Acquiring proteomic evidence for micropeptides has proven to be strenuous (4,5,28,29). Many features such as their low abundance and putative hydrophobicity but also the lack of enzymatic cleavage sites and specific extraction protocols makes their identification hard with MS approaches. Yet, technological and computational advancements have recently resulted in the identification of several micropeptides using proteomics approaches (4,5,18,30,31). Including all possible translated sORF sequences on genome-wide scale impairs their identification and validation by inflating the search space, that is why these micropeptide sequences are generally excluded. sORFs.org provides a focussed database of putative micropeptides with translational evidence from RIBO-seq, suitable for inclusion into the search space within proteomics experiments. Most proteomics experiment are tailored for a specific purpose and are only examined once within the context of the study. Much more information thus remains undetected, which is gaining awareness in the community. The potential of reprocessing public proteomics datasets has been stressed (32–38), and is applied here for micropeptide detection. The PRIDE-ReSpin runs continuously, periodically updating validated peptides to sORFs.org. At the time of writing, 302 human, 126 mouse, 18 rat, 10 zebrafish and 3 C. elegans datasets were processed identifying 463.678 PSMs that account for 10.583 uniquely identified peptides. For human, 291 3′-UTR, 675 5′-UTR, 1.954 exonic, 131 intronic, 129 intergenic, and 19 lincRNA unique sORF peptides were identified (see supplementary file, Figure S3). sORFs.org allows to visually inspect the identified spectra in the Lorikeet MS/MS browser, enabling manual assessment and validation of the identifications rather than bluntly reporting identified peptides (Figure 3). A detailed description of the PRIDE-ReSpin methodology can be found in the supplementary file.

Figure 3.

General overview of the PRIDE-ReSpin pipeline. First, MS-based proteomics experiments are downloaded from the PRIDE public repository. Next, a reverse engineering mechanism based on PRIDE-ASAP and Pladipus extracts the database (DB) search parameters for that study. These are inputted into the searchGUI search engine management software, launching a DB search against a concatenated database consisting of the UniProt reference proteome, the cRAP database and the sORFs.org database, using the X!Tandem and MS-GF+ as search engines. Consecutively, the output is imported into PeptideShaker to validate and export identified peptides at an FDR of 1%, with a minimum of 30% spectrum coverage and no PSMs having a higher confidence to non sORF peptides. These resulting peptides are then imported into sORFs.org for visualization in the Lorikeet MS/MS browser.

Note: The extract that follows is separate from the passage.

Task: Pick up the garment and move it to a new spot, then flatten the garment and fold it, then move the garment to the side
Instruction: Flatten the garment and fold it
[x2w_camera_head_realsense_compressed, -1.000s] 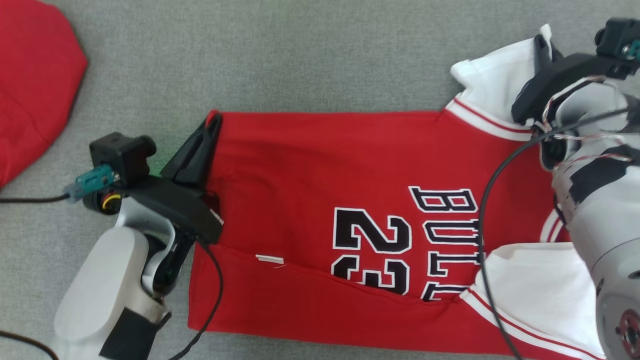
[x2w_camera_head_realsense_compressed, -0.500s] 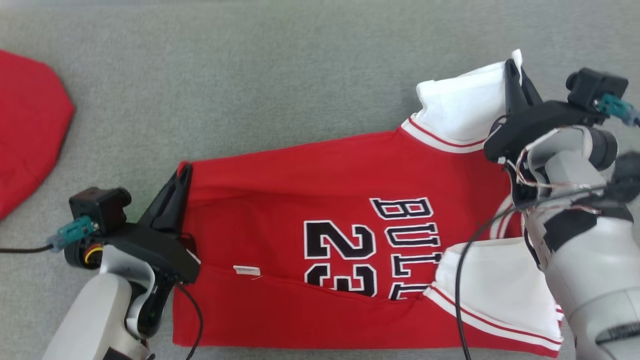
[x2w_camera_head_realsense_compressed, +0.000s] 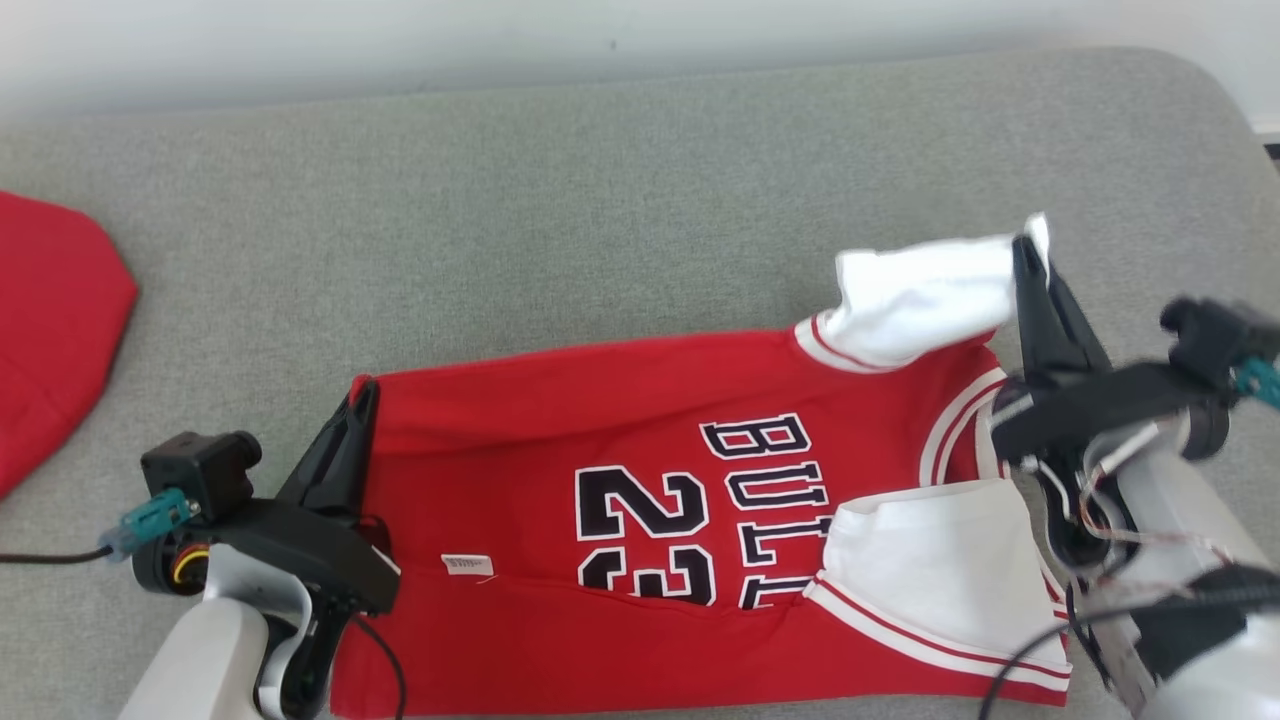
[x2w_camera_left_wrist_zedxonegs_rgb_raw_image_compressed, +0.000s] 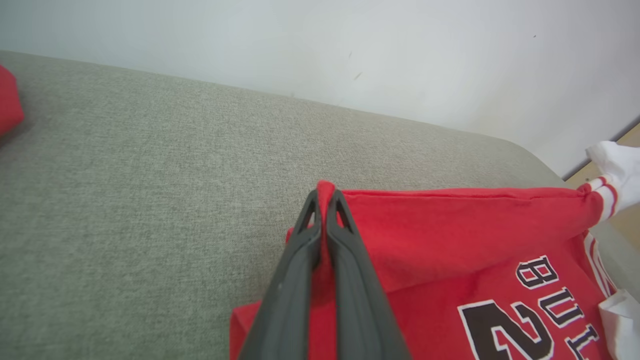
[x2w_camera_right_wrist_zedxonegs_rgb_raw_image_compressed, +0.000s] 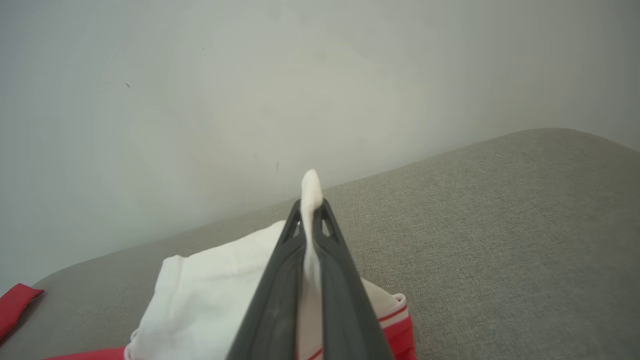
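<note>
The garment (x2w_camera_head_realsense_compressed: 640, 420) is a red jersey with white sleeves and black "BULLS 23" lettering, stretched sideways across the grey cushion (x2w_camera_head_realsense_compressed: 500, 200). My left gripper (x2w_camera_head_realsense_compressed: 362, 392) is shut on its red hem corner at the left; in the left wrist view the left gripper (x2w_camera_left_wrist_zedxonegs_rgb_raw_image_compressed: 325, 195) pinches that red corner (x2w_camera_left_wrist_zedxonegs_rgb_raw_image_compressed: 327, 187). My right gripper (x2w_camera_head_realsense_compressed: 1025, 250) is shut on the white sleeve (x2w_camera_head_realsense_compressed: 920, 290) at the right, lifted off the cushion. The right wrist view has white cloth (x2w_camera_right_wrist_zedxonegs_rgb_raw_image_compressed: 311, 187) sticking up between the shut fingers of the right gripper (x2w_camera_right_wrist_zedxonegs_rgb_raw_image_compressed: 311, 205).
A second red cloth (x2w_camera_head_realsense_compressed: 50, 320) lies at the cushion's left edge. A pale wall (x2w_camera_head_realsense_compressed: 600, 40) runs behind the cushion. The cushion's rounded right end (x2w_camera_head_realsense_compressed: 1200, 100) is near my right arm. Bare grey fabric spreads behind the garment.
The head camera has tilted up, bringing the wall into view. Both grippers keep their hold. The right gripper with the white sleeve has risen, and the jersey's far edge has come up with it.
</note>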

COMPARISON WITH OTHER RESOURCES

Since the initial release of sORFs.org, several other public databases containing small open reading frame information emerged (39). The ARA-PEP repository (http://www.biw.kuleuven.be/CSB/ARA-PEPs/) (13) focusses on Arabidopsis thaliana and presents genomic, transcriptional and conservation information in order to annotate sORFs. The smPROT repository (14) has more overlap with sORFs.org, harbouring a vast amount of identified sORFs across distinct species. smPROT uses the RiboTaper (40) tool to identify putatively translated sORFs from ribosome profiling data and thus significantly differs from our approach, which in not primarily based on the triplet periodicity. sORFs.org includes all sORFs with evidence of ribosome occupancy and computes various sORF translation detection metrics (e.g. FLOSS, ORFscore) alongside genomic and proteomic features, thus providing researchers the capability to tailor sORFs.org information to their own research projects, using our query interfaces. SmProt provides limited translation detection metrics and genomic features (conservation, variation), however, detects sORFs from literature mining, a feature currently missing in sORFs.org. Furthermore, sORFs.org aims to be as transparent as possible in data acquisition and processing, providing information and statistics both on the datasets used, as well as providing visual tools to inspect data, for instance by representing RPF data in the UCSC genome browser (20) or in our in-house developed browser. In contrast, smPROT reports only limited genomic and RPF based features and provides no means to inspect the credibility of the reported information. This in our opinion is a very important feature, especially in this field where false positive detection is possible. Also, smPROT reports 117.099 sORFs with MS-evidence including 83.159 exonic sORFs, 24.539 lincRNA sORFs, 5.272 antisense sORFs and 1.854 ‘sense no exonic’ sORFs. This huge amount of identified micropeptides based on MS information has not been corroborated by us or other studies. As the smPROT does not have the ability to validate/inspect the MS data—only a raw score of the identified peptide is reported—these findings could not be verified. sORFs.org allows the inspection of matched fragmentation through the Lorikeet viewer and also dynamically scans more deposited dataset based on the PRIDE-ReSpin approach, which is in shear contrast to the smPROT database.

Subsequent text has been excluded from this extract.